■ Instructions for the task
Range to reproduce from the entries below: the line with "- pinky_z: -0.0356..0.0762", the line with "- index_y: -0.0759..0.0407", and every line in between. Give them exactly and give nothing else.

Given records Block Start

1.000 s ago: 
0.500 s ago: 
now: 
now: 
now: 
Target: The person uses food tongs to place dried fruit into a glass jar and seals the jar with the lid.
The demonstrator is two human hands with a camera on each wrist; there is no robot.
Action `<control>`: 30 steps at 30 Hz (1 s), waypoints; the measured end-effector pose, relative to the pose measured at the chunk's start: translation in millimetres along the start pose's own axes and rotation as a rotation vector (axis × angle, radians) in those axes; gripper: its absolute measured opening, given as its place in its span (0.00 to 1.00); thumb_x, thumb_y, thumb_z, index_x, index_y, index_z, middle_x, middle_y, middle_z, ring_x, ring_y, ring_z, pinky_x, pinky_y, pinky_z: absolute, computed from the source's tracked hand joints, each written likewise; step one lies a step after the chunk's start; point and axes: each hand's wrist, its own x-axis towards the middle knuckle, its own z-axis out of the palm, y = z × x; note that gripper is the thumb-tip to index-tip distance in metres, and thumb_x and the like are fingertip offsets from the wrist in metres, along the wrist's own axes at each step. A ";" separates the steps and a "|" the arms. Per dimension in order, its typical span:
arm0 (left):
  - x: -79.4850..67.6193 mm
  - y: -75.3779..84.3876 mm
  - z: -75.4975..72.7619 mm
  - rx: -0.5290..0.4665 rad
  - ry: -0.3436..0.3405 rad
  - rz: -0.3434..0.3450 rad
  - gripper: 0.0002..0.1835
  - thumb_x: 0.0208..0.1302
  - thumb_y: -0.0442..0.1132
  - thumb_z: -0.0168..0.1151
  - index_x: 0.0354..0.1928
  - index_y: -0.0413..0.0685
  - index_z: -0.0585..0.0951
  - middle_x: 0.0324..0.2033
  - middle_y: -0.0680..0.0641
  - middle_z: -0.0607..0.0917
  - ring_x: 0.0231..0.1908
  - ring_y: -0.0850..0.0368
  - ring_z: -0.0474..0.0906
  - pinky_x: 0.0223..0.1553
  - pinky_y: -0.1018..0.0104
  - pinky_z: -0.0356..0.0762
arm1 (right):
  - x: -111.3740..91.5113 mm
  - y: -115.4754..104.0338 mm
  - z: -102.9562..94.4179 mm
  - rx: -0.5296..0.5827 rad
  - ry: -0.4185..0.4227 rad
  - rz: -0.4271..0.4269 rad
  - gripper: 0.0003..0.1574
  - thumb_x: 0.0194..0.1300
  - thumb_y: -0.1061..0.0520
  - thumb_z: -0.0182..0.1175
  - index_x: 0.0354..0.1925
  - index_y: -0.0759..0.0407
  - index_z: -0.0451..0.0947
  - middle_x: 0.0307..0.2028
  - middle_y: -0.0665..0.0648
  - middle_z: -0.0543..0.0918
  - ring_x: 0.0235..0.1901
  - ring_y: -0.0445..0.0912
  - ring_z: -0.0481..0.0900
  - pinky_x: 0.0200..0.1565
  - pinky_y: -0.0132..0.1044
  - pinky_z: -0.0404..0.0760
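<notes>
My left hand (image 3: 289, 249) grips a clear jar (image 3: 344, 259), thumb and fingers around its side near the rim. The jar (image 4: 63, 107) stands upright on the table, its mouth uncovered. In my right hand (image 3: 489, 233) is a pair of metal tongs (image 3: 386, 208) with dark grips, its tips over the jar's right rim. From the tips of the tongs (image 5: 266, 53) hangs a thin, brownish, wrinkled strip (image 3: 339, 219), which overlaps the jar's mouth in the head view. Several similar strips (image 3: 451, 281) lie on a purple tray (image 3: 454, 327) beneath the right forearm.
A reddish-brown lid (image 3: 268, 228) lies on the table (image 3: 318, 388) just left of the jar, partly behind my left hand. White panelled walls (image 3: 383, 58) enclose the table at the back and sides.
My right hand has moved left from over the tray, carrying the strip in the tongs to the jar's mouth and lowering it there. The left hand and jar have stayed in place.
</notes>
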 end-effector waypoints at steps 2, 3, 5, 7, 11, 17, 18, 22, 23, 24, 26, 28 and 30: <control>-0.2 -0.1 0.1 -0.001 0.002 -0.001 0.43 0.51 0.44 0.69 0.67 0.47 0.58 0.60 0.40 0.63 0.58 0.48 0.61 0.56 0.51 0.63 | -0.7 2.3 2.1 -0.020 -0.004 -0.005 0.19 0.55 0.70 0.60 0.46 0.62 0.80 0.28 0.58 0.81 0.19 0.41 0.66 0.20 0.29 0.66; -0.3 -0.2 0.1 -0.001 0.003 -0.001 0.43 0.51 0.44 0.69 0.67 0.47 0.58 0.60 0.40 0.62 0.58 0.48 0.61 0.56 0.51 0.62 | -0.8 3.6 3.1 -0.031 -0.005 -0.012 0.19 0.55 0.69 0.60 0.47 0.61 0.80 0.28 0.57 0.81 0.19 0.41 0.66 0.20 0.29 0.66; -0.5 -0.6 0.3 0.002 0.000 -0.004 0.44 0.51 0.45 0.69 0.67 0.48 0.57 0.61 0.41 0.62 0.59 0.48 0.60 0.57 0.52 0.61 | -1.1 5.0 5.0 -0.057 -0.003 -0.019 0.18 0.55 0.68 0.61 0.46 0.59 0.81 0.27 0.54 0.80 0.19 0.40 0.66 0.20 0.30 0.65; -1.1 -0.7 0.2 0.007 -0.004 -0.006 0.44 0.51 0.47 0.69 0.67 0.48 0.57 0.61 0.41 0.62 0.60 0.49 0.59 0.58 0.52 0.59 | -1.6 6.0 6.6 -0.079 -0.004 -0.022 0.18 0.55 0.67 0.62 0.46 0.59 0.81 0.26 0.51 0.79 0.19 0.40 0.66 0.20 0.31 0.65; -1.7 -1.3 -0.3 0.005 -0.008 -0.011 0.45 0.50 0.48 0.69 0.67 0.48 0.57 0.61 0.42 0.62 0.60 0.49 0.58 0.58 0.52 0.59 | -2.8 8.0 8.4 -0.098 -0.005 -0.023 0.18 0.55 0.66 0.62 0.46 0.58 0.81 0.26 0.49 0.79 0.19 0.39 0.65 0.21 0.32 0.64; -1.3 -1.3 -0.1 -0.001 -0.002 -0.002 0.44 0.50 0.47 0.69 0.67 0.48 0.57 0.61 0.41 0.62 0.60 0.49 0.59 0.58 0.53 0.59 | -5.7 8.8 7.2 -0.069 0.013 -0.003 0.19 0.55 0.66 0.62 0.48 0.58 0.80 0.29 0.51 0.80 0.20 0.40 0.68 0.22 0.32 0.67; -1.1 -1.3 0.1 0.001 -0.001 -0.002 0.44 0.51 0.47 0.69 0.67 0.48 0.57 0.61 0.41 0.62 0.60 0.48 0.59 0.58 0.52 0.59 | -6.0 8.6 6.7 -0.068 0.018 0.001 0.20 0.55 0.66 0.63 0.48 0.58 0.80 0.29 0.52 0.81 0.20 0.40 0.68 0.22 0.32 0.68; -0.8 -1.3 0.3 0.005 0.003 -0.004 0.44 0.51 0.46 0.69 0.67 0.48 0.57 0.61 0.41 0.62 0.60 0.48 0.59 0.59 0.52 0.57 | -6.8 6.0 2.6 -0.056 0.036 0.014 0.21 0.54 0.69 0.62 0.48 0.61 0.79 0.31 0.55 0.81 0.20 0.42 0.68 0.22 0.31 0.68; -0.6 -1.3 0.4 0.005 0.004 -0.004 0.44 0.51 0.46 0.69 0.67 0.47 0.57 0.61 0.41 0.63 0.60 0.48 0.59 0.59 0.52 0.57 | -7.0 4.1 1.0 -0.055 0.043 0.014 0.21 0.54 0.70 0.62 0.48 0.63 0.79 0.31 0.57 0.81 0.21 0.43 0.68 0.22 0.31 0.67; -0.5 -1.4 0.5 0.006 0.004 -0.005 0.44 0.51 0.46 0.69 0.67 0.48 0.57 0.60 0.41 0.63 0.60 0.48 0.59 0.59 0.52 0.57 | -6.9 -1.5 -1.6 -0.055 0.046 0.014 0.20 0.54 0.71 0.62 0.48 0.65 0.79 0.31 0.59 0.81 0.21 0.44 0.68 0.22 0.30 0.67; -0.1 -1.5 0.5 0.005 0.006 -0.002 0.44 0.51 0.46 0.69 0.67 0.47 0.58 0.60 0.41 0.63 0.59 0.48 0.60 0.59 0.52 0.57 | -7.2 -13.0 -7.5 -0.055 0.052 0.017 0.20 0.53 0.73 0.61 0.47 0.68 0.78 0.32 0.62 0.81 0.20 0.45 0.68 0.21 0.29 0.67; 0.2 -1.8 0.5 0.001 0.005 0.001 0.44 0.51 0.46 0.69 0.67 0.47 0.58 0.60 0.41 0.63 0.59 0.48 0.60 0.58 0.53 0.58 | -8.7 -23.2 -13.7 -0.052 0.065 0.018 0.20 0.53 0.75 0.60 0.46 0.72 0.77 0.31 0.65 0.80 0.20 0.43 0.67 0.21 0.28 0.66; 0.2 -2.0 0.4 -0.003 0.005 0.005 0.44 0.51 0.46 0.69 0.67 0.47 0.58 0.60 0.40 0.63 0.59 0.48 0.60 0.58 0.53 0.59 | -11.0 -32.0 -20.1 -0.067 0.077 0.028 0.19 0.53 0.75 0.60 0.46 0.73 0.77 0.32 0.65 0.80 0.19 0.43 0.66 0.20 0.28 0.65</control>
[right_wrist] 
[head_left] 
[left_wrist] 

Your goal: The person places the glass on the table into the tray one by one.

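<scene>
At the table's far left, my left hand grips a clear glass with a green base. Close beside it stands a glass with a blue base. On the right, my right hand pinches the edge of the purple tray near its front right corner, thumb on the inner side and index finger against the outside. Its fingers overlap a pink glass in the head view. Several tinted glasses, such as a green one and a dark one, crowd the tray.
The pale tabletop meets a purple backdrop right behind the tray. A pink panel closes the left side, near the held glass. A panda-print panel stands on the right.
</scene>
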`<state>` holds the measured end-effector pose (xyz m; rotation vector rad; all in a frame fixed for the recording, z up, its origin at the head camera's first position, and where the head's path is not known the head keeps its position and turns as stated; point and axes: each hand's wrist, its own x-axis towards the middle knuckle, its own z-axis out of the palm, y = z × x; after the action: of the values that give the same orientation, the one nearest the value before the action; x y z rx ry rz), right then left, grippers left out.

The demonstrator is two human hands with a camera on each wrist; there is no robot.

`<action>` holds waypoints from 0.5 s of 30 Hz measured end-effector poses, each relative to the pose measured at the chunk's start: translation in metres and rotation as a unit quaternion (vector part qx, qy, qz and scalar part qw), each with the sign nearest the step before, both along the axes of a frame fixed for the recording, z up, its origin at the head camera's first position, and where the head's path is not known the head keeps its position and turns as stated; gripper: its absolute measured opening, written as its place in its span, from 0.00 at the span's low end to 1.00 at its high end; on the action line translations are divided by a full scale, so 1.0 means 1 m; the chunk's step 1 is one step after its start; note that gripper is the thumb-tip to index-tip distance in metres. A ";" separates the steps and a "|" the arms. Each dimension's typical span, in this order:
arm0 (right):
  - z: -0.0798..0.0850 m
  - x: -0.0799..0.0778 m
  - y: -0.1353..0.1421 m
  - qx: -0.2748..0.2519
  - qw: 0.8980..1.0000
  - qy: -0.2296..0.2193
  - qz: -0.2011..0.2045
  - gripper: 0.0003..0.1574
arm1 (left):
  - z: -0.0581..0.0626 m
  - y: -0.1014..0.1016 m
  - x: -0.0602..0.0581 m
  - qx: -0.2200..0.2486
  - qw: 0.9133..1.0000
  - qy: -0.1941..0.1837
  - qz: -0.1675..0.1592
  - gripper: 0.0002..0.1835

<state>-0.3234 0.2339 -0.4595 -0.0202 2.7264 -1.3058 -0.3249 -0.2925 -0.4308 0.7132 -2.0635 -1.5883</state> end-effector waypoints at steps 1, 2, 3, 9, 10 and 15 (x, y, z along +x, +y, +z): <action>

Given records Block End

■ Reply to the exercise
  - pinky_z: -0.0356..0.0762
arm1 (right):
  - x: -111.3740..91.5113 mm
  - y: -115.4754..104.0338 mm
  - z: -102.9562..94.4179 mm
  - rx: -0.5296..0.5827 rad
  - ry: -0.4185..0.4227 rad
  - rz: -0.4271..0.4269 rad
  - gripper: 0.0003..0.1574
  - thumb_x: 0.0194..0.1300
  - thumb_y: -0.1061..0.0520
  - thumb_z: -0.0182..0.1175
  - index_x: 0.0354..0.1925
  - index_y: -0.0759..0.0407

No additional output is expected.